The papers today were full of stories about how the world needs to crack down on social media's spread of information about violence and jihad like the latest incident on London Bridge. It reminds me of the early days of public television news broadcasts which were seen as something more than just raw news. In some parts of the world it hasn't changed much. When you are overseas and see news that carries pictures of dead children lying in the street, you can get the idea that the Western news is probably right in being politically correct on some things. It took a long time to get to a point that the public broadcasting networks decided to police their own rather than face government legislation that was coming down the road. A wise choice at the time.
The first set of stories out today mentions that the U.S Congress is starting to talk about getting a handle on social media, something I'm sure the social media industry already knew and was starting to try to diffuse by doubling its efforts to review its live features that show suicides and rapes of total strangers. This is not something we want our children looking at. The other question about terrorism and jihad of radical Muslims is a little harder to define.
It is clear enough when a social media outlet says get cars and knives and attack non-Muslims during the month of Ramadan, which some of these ISIS sites have done. There is no doubt that this kind of message needs to get off social media, but the fact that it has been going on for years with nobody doing anything is a clear representation of how difficult a problem that is. Some of the sites that inhabit the Internet are slightly more subtle than that. Encouraging fidelity to one's faith is permissible almost anywhere. Encouraging the killing of people who are not of that faith is forbidden almost everywhere because we all know where that leads. It is a definable problem but the solution may not make you happy.

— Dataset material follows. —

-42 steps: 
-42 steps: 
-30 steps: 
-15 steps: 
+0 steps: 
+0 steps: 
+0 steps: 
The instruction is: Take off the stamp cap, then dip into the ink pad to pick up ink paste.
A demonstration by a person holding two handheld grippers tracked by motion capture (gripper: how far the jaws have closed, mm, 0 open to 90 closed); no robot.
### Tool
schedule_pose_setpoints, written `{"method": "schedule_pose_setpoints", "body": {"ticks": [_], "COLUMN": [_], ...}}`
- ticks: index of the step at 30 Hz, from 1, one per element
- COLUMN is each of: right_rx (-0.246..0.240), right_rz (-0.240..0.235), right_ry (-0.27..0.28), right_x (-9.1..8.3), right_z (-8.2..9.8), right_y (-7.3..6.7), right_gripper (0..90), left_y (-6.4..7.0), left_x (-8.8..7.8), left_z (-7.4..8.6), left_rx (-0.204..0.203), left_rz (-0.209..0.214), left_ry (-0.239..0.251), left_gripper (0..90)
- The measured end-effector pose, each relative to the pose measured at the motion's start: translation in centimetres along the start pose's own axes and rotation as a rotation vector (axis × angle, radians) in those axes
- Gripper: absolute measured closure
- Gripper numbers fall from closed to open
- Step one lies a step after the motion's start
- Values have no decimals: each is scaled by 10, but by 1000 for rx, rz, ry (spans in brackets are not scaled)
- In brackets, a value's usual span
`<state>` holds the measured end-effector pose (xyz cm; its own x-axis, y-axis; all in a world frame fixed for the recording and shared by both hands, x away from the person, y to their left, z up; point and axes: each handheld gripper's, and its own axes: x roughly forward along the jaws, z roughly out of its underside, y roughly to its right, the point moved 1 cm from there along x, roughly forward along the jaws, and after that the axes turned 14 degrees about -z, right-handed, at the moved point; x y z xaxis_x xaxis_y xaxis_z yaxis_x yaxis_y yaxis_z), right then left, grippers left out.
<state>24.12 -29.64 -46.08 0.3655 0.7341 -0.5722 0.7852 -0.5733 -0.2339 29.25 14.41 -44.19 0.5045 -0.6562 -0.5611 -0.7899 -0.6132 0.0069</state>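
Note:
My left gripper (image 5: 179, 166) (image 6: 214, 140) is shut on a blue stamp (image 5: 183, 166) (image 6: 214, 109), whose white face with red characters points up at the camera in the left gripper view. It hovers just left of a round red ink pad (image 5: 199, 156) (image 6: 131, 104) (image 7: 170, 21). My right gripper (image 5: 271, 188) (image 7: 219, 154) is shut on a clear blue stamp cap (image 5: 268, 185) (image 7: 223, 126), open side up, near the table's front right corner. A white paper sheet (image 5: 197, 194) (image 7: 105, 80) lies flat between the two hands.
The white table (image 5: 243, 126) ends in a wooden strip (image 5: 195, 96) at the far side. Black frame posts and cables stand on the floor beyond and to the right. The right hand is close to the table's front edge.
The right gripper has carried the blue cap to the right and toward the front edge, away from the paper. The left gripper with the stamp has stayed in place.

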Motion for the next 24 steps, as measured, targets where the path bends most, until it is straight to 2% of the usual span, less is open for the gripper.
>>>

Years ago, Willis Ware said you could stop computer crime by putting an informant in every data center (which would have worked in those days) but it might not be worth the result. Yes, we can stop this kind of thing from being posted on the Internet but the way chosen by Russia, China and a third of the world's countries is censorship. The Federal government decides what is allowed and what is not - then every social media company and every service provider monitors part of that to ensure the prohibition of banned material. People who violate the rules can be arrested. That is what will be proposed by some.

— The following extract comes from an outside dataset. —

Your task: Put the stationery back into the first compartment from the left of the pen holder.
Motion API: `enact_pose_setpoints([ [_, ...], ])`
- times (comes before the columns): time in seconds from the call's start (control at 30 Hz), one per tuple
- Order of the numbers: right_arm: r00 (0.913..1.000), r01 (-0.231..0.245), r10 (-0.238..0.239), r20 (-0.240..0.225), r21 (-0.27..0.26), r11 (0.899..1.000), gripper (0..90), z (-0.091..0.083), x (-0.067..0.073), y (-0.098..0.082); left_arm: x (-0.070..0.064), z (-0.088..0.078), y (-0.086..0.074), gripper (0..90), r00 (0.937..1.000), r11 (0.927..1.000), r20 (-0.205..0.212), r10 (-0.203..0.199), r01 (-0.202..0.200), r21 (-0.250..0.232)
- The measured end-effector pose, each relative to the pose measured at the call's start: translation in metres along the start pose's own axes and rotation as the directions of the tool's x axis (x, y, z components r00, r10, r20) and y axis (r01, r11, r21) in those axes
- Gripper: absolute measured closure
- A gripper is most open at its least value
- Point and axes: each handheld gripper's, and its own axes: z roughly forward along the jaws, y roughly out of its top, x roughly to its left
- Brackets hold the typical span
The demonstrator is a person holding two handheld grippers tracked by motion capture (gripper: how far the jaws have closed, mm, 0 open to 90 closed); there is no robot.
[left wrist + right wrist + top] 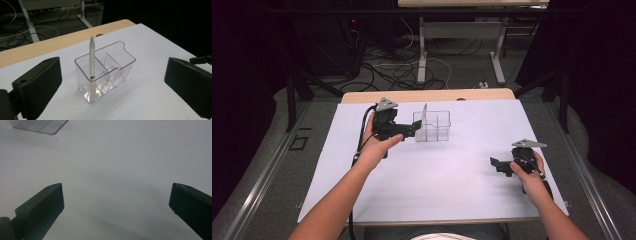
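Note:
A clear plastic organiser (434, 127) with several compartments stands on the white table top (442, 180), left of centre toward the back. A thin silver pen (424, 115) stands upright in its left end compartment. In the left gripper view the pen (92, 60) leans in the near-left cell of the organiser (117, 62). My left gripper (413, 130) is just left of the organiser, pointing at it; its jaws are open, clear of the walls, with nothing held. My right gripper (496, 164) rests low at the right, open over bare table (116, 170). A corner of the organiser (40, 126) shows at that view's top left.
A strip of wooden table edge (427, 95) runs along the back of the white top. Beyond it the floor holds tangled cables (397, 70) and the legs of another table (422, 55). Dark frames flank both sides. Open white surface lies between the two grippers.

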Motion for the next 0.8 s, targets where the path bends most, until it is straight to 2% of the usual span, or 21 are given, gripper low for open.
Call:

Free speech advocates have gone too far in the direction of allowing all speech, when they know there are limits that have to be imposed. That 37-year old man who sends texts to my neighbors daughter who is 15 does not have a free speech right. That Jihaadist does not have a right to propose killing anyone of another faith. But, it would take an army of censors to find even a small amount of this stuff. China has hundreds of thousands of these kinds of people, and if you don't mind what goes with it, you will be better off with having it.
The knifes in London last week are only a small part of a larger problem that we had better think about before we start drafting legislation or adding to the social media oversight of media companies. The media companies are partly to blame for not regulating themselves, but I'm not sure we want to go off into the mandated censorship realm too quickly. That may be where we are going right now.